XILINX ARTIX 7 FPGA AC701 EVALUATION KIT

An evaluation kit is a hardware environment that allows easy development and evaluation of the Artix 7 FPGAs.The  Evaluation Kit provides a unique reference design to enable high-performance serial connectivity. It also supports advanced memory interfacing with a full license for the Northwest Logic DMA engine.

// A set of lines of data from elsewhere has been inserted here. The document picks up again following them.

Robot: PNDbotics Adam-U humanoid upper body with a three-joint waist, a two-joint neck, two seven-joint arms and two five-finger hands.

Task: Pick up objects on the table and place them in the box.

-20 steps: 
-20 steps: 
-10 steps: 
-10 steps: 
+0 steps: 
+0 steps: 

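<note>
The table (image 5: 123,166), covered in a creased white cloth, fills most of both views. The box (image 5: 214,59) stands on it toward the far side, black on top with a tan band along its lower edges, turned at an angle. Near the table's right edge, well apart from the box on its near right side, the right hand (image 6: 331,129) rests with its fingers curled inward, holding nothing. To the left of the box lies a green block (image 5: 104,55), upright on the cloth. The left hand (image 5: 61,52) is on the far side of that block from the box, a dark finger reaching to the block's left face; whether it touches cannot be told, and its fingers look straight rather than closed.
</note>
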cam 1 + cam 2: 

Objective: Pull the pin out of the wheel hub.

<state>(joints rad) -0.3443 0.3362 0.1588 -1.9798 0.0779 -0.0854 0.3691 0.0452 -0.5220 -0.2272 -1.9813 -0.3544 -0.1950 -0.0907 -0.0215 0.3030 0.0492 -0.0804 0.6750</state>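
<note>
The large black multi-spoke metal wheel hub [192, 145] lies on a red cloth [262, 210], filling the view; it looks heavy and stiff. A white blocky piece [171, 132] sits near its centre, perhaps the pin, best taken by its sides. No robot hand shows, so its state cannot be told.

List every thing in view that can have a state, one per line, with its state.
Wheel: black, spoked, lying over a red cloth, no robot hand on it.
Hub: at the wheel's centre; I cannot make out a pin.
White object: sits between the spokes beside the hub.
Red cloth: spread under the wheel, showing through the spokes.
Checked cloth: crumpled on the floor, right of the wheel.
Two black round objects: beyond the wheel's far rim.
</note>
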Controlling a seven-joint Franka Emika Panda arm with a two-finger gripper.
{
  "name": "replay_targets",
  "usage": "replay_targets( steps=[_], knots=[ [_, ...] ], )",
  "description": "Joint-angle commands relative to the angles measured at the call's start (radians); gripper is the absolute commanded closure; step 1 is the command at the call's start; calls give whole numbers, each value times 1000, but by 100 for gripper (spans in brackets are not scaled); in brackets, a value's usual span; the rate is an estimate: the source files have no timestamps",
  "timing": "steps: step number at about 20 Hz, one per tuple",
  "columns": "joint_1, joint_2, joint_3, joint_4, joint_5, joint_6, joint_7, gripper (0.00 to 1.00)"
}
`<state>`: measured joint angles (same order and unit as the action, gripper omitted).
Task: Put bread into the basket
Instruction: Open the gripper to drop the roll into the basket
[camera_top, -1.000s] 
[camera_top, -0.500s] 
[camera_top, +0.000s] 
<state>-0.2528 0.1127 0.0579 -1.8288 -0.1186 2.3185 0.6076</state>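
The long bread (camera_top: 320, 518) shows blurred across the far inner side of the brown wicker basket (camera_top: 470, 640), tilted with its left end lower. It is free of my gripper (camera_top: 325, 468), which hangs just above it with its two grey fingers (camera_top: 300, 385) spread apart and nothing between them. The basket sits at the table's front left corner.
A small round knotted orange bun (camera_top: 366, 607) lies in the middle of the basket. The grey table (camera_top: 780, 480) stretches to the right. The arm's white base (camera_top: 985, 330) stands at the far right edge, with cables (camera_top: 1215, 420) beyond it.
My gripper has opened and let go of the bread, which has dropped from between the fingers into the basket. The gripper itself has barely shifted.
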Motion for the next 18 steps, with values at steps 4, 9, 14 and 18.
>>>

The Xilinx AC701 supports embedded processing features like;

• UART interfaces
• a 4-lane PCI Express interface,
• a tri-mode Ethernet PHY,
• general-purpose I/O,
• DDR3 SODIMM memory
• FPGA mezzanine card (FMC)

 

FEATURES OF THE ARTIX AC701 EVALUATION KIT

• Supports embedded processing with MicroBlaze, soft 32bit RISC
• Expand I/O with the FPGA Mezzanine Card (FMC) interface
• Develop networking applications with 10-100-1000 Mbps Ethernet (RGMII)
• Implement video display applications with HDMI out
• Demonstrates a high-performance data transfer system using a PCI Express® x4 Gen2
• Reference design implemented with Northwest Logic DMA engine attached to an AXI interface
• Advanced memory interface with 1GB DDR3 SODIMM up to 533MHz/1066Mbps
• Optimized for quickly prototyping cost-sensitive applications using Artix-7 FPGAs
• Hardware, design tools, IP, and pre-verified reference designs

CONCLUSION

The product reviews from customers give the credibility of the Artix 7 away. If you are a designer of high-end applications, then you don’t want to miss the Artix 7 FPGA.